Quelques notes sur le voyage :

  • Au début, il n’y aura pas 100 colons, mais plutôt une dizaine de personnes, capables de monter les infrastructures de soutien (pour le vaisseau, et pour la vie sur place, les fameuses ISRU dont on parlait plus haut). L’espace cargo sera donc maximisé.
  • Les premiers vols sont prévus autour de 2023. Mais bon, Musk, on le sait, c’est un peu le Molyneux des dates…
  • Coût estimé d’un aller-retour : 200.000 $
  • Coût estimé du transport d’une tonne vers Mars : 140.000 $
  • Sur la fin du processus de colonisation, Musk souhaite envoyer un millier de vaisseaux simultanément, sur une période de cent ans.
  • SpaceX veut profiter de toutes les opportunités de lancement (soit tous les 26 mois) et envoyer une salve de nouveaux colons chaque fois que les planètes seront en phase à partir de 2018. D’abord le projet Red Dragon jusqu’en 2022, qui permettra de valider les technologies de rétropropulsion et l’ISRU, puis l’ITS.
  • A priori, il ne sera pas nécessaire de s’imposer un gros entraînement pour le voyage, en tous cas en ce qui concerne les futurs colons. Pour les premières expéditions, il s’agira plus que probablement de spécialistes bien rodés.

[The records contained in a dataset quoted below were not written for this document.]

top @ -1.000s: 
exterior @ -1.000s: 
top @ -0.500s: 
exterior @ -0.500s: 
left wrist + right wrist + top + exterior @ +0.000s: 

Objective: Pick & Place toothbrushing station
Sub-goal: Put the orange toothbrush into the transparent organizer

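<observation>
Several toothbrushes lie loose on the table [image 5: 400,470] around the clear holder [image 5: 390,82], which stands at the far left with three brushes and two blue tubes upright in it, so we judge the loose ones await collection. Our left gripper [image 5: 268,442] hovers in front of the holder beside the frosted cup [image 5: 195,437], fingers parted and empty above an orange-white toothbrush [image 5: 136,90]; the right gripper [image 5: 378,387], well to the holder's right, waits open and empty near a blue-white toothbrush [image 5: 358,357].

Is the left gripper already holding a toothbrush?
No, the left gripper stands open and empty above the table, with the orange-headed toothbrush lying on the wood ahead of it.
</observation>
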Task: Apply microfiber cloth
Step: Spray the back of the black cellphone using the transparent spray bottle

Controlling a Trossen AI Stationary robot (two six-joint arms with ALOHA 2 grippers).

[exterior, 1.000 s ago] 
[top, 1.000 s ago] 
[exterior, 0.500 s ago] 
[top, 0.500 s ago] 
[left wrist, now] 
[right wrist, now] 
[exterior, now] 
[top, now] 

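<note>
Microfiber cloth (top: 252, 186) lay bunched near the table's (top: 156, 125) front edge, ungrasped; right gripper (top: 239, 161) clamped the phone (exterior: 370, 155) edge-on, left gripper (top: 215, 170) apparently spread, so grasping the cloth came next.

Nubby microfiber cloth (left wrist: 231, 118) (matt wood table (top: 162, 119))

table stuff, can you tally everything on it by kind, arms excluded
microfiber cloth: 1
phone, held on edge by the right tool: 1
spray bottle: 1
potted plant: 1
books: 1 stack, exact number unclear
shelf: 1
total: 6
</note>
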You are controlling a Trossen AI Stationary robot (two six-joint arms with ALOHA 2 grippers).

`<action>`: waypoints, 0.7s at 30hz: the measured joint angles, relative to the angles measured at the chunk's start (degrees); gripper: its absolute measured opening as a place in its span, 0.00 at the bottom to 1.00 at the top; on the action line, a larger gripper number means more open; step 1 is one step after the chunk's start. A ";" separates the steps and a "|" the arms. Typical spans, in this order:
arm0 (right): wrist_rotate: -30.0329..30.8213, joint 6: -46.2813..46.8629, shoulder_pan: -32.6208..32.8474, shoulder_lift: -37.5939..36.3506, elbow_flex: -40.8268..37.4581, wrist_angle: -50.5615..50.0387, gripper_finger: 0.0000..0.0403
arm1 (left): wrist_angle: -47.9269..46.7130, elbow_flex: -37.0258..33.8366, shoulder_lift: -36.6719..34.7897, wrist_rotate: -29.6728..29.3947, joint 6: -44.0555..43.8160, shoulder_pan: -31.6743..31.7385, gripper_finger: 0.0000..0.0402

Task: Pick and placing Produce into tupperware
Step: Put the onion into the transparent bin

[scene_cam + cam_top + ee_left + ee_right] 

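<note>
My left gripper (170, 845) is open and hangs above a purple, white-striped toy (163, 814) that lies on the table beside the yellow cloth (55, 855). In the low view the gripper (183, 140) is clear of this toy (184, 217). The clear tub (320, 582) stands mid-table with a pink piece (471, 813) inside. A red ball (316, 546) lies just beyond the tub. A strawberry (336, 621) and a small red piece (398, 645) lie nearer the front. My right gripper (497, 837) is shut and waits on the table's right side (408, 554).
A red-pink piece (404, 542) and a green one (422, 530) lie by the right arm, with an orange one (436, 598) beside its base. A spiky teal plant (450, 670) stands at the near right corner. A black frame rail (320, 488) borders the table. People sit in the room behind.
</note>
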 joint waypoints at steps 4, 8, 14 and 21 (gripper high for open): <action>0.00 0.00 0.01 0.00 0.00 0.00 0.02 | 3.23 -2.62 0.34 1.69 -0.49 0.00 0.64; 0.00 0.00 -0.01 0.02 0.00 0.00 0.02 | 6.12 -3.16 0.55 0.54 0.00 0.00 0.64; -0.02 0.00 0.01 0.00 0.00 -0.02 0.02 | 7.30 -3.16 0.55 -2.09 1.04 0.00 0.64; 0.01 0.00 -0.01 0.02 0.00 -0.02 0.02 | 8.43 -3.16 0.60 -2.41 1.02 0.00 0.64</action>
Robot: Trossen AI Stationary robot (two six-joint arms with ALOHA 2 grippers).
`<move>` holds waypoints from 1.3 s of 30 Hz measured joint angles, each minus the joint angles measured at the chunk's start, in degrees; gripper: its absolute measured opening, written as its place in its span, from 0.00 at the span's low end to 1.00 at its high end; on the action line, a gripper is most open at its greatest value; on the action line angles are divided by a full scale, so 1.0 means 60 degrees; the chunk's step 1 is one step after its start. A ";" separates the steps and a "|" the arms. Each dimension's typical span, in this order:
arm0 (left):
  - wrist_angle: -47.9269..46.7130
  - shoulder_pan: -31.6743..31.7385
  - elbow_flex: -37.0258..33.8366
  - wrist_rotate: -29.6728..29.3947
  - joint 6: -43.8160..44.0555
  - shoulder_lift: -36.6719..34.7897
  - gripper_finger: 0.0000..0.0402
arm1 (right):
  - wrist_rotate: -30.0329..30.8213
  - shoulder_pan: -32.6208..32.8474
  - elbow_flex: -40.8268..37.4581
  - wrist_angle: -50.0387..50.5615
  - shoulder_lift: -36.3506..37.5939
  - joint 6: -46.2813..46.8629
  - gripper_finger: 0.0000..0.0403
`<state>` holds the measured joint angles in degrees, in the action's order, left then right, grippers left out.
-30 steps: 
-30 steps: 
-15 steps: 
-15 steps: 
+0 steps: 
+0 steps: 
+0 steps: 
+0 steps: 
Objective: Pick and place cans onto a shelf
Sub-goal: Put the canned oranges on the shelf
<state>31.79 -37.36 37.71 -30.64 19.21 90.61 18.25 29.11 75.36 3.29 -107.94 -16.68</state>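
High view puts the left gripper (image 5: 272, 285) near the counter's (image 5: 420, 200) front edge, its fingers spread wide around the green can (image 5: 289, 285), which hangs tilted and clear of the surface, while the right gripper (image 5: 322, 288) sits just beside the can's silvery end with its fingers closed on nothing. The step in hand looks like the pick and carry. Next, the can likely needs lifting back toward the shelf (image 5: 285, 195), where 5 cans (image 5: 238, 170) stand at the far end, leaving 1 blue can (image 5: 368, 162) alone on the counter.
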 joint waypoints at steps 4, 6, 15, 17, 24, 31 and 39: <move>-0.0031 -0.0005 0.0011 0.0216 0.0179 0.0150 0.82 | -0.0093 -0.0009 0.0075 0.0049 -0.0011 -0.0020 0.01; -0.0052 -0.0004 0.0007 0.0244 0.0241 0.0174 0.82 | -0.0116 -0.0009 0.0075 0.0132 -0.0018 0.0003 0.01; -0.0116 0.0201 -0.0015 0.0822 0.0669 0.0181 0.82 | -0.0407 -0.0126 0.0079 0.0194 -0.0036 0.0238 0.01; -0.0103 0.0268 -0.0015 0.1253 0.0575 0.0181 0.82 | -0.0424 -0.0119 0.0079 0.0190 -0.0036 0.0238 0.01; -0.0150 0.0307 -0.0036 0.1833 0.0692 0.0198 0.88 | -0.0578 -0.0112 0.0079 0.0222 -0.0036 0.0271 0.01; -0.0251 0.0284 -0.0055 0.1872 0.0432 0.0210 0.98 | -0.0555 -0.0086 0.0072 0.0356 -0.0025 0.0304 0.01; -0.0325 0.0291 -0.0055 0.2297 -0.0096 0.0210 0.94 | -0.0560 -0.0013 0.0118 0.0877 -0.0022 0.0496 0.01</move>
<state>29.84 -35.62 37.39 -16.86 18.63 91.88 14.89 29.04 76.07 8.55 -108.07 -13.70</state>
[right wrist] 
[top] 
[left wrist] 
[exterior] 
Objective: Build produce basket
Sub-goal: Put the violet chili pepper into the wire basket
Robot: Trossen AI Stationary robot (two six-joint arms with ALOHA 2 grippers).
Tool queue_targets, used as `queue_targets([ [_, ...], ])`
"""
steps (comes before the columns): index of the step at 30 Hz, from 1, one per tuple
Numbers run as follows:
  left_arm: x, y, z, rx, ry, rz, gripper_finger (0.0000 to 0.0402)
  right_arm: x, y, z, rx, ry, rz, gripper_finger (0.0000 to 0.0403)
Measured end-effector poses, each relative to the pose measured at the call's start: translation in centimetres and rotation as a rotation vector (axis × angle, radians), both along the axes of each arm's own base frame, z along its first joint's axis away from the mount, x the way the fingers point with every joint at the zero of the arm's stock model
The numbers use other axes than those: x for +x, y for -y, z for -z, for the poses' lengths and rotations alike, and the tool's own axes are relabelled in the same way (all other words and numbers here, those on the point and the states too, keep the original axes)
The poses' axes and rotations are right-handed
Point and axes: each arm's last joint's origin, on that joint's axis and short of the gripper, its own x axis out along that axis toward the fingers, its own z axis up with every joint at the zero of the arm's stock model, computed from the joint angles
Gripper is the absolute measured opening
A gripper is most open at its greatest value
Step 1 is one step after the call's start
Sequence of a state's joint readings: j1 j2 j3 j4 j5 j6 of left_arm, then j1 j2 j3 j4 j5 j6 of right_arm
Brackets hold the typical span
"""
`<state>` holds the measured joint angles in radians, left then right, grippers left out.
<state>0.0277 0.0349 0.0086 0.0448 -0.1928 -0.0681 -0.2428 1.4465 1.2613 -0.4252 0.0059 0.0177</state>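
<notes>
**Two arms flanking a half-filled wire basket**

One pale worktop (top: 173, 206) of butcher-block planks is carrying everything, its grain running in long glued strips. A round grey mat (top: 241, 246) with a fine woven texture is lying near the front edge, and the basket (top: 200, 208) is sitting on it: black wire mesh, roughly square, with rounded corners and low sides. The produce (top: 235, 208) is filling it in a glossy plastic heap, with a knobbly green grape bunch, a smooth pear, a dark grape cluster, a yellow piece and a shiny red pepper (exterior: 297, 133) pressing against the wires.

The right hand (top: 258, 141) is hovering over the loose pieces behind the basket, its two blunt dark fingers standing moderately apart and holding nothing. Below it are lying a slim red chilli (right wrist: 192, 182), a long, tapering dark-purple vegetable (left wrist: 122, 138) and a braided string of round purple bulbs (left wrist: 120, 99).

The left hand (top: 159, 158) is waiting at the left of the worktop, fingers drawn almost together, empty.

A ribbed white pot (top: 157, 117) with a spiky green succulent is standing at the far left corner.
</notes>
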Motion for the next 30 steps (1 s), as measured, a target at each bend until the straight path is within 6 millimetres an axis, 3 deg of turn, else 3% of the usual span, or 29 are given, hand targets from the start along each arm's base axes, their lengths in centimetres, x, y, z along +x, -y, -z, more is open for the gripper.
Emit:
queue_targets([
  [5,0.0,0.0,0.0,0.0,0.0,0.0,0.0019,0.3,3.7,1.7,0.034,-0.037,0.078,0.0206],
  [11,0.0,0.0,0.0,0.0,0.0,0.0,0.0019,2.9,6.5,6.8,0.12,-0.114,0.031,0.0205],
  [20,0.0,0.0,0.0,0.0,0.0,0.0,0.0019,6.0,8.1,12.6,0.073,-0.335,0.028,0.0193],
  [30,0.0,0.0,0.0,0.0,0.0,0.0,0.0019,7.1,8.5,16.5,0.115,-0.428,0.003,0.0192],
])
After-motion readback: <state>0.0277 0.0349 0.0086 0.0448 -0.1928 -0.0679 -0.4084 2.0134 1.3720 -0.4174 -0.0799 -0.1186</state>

Tout ça c’est bien joli mais…

Autant je ne m’inquiète pas de trop pour la partie technique (les gars de SpaceX ont prouvé à maintes reprises qu’ils étaient capable de réaliser les promesses faites dans la présentation), autant le reste me fait un peu peur…

  • 100 colons, ça fait 10m3 par personne, soit l’espace d’une petite camionnette. Pour un voyage de 90 jours minimum. Quel sera l’impact psychologique ? Pour le moment, pas un mot sur le sujet.
  • Le projet complet coûte dans les 10 milliards de dollars. Faire collaborer plusieurs nations ensemble sur ce genre de chantier n’est pas une sinécure. C’est faisable (l’ISS l’a prouvé), mais ça reste compliqué. Surtout que ce n’est certainement pas la priorité pour la plupart des pays impliqués (on parle tout de même de dépenser les deniers du contribuable là).
  • Les technologies de recyclage existent, mais ne sont pas (encore) parfaites. L’ISS, par exemple, a toujours besoin de ravitaillement. L’ISRU peut fournir de l’eau (en chauffant le régolithe martien), de l’oxygène (via électrolyse de l’eau) et de l’hydrogène (composante pour le carburant), mais quid de la nourriture en elle-même ? J’espère que les futurs martiens aiment les patates.
  • Musk ne fournit que le transport. C’est à ses « clients » de choisir le type de contenu (cargo ou passagers). S’il n’a pas de clients prêts à payer le ticket d’entrée, tout le projet tombe à l’eau.
  • Pas de vrai « Launch Abort System » sur le vaisseau. Il n’y en avait pas vraiment sur le shuttle non plus, donc c’est kif-kif : si le booster explose, tout le monde meurt. Voilà, voilà…
  • Beaucoup de risques vont être pris sur les premiers vols, on pourrait clairement comparer ça à l’expédition de Christophe Colomb. Je pressens des nuits blanches pour les responsables de la communication.

Et demain ?

Avec des dépôts de carburant sur la route, un système comme l’ITS pourrait théoriquement s’envoler vers des destinations plus éloignées, comme Pluton. Mais n’allons pas trop vite en besogne. On va déjà voir si on arrive à se poser sur Mars et à y fonder une nouvelle société. C’est déjà un beau rêve qui, d’ici à ce qu’il se concrétise, laisse encore bien le temps de fantasmer sur des voyages beaucoup plus lointains.